Recorded information
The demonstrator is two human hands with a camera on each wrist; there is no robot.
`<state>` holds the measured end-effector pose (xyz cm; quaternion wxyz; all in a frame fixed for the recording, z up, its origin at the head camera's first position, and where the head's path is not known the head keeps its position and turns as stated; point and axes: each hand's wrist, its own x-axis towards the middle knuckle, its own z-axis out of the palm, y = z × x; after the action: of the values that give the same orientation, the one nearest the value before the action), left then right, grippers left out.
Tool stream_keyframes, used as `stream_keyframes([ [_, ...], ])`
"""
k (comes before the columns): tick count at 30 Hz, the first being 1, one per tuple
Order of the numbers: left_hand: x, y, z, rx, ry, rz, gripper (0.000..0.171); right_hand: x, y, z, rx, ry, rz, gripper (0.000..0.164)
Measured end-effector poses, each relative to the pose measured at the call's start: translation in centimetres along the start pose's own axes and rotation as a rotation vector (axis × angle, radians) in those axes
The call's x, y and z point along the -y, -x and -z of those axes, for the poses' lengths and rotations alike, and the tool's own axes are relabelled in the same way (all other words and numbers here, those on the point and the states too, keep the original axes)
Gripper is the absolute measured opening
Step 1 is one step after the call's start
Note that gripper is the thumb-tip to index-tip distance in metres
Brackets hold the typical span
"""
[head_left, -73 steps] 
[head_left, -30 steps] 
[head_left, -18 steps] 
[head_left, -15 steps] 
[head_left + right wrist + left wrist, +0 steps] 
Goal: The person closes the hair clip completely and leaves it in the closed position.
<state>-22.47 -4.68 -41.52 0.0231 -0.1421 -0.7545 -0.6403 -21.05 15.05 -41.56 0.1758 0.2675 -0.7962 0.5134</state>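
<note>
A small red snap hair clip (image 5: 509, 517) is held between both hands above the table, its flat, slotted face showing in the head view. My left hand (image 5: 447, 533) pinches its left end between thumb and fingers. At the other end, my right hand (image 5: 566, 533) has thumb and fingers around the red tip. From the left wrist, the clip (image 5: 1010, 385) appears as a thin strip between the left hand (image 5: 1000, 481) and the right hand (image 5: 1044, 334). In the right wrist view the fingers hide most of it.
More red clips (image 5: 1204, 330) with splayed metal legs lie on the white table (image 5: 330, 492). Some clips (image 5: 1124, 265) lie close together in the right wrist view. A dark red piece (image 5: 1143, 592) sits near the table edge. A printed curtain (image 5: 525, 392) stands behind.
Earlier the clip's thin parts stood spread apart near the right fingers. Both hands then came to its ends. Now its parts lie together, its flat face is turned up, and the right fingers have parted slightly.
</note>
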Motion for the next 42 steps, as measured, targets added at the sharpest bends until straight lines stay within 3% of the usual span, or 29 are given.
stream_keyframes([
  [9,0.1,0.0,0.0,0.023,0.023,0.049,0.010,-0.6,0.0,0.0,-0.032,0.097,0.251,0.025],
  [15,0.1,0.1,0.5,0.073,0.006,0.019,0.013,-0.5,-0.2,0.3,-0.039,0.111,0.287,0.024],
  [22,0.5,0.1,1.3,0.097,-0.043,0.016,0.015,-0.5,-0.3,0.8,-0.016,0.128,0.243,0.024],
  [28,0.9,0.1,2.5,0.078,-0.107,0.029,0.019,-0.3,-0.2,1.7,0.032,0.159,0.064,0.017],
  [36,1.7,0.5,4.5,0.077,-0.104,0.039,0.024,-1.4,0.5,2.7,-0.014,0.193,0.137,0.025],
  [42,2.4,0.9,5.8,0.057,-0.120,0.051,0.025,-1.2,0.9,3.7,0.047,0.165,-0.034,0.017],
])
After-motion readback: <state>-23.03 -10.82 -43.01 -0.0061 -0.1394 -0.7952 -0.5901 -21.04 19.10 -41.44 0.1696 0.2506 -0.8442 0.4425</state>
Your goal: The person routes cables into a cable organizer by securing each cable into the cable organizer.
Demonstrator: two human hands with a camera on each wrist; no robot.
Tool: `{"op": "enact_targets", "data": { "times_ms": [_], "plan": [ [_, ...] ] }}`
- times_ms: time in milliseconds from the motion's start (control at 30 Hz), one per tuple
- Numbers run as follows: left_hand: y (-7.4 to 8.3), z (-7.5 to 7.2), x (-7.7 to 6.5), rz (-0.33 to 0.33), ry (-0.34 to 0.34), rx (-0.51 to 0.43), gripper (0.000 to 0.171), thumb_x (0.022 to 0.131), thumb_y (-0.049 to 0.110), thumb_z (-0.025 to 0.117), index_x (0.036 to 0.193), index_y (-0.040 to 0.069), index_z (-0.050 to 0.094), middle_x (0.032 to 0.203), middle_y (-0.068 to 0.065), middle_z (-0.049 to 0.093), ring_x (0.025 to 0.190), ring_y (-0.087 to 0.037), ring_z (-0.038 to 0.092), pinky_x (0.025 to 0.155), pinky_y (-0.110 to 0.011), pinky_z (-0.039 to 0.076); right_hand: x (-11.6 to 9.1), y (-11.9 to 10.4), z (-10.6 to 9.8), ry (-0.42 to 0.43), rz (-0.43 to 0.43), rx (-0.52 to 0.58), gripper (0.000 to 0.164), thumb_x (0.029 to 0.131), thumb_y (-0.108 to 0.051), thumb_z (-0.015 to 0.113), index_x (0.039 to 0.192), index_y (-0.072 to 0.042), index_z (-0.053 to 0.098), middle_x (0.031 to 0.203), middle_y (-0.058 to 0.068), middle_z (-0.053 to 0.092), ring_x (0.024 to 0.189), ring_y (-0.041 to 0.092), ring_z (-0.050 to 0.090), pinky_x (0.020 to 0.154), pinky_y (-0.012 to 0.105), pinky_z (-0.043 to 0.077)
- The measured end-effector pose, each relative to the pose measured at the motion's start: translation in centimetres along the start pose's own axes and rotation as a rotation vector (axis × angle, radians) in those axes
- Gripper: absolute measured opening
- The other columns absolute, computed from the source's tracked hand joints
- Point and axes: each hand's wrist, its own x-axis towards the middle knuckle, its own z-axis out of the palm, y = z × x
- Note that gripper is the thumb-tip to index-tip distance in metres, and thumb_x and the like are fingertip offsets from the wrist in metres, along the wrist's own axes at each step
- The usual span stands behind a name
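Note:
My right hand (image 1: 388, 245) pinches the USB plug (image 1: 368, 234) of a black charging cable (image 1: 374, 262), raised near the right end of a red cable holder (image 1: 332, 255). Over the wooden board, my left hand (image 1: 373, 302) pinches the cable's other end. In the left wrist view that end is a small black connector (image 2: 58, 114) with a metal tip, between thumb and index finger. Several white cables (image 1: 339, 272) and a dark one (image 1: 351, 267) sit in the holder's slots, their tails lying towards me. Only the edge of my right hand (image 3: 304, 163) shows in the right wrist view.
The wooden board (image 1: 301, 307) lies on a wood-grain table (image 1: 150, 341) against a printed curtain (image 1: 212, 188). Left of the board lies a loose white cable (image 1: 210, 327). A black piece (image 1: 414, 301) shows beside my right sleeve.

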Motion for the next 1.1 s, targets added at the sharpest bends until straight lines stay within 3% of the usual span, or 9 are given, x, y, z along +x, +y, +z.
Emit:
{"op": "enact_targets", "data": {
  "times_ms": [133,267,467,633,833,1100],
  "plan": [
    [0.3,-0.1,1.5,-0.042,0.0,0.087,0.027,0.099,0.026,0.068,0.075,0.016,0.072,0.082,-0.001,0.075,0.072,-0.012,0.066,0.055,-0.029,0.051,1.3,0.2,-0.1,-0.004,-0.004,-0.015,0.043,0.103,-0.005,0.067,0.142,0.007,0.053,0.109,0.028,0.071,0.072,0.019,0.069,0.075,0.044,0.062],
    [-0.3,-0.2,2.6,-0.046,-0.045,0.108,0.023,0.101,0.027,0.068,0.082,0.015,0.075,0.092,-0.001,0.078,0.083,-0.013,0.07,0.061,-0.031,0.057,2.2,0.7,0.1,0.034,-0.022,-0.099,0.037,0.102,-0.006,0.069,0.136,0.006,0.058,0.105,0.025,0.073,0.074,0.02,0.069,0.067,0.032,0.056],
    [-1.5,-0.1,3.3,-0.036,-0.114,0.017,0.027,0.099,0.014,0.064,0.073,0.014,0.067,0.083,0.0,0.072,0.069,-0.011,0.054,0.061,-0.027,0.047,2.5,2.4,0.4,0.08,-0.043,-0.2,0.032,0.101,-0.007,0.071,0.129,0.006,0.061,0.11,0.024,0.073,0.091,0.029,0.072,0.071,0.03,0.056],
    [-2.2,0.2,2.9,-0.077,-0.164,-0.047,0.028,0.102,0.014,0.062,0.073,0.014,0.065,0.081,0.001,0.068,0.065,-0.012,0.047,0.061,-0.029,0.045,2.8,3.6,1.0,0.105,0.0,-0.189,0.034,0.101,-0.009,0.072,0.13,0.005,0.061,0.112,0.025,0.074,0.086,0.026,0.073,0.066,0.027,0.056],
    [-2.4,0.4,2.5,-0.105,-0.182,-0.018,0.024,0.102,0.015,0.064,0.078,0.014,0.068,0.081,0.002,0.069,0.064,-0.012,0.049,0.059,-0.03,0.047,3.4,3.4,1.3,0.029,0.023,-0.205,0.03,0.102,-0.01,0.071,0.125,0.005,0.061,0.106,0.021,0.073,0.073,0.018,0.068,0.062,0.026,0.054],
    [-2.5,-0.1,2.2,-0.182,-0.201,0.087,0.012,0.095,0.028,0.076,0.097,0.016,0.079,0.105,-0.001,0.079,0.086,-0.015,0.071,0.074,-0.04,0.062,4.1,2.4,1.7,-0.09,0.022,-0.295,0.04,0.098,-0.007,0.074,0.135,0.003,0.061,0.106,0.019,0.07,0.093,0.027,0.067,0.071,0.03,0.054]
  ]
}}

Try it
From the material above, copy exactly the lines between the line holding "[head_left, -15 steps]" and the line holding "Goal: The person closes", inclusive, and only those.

Task output
[head_left, -15 steps] 
[head_left + right wrist + left wrist, +0 steps] 
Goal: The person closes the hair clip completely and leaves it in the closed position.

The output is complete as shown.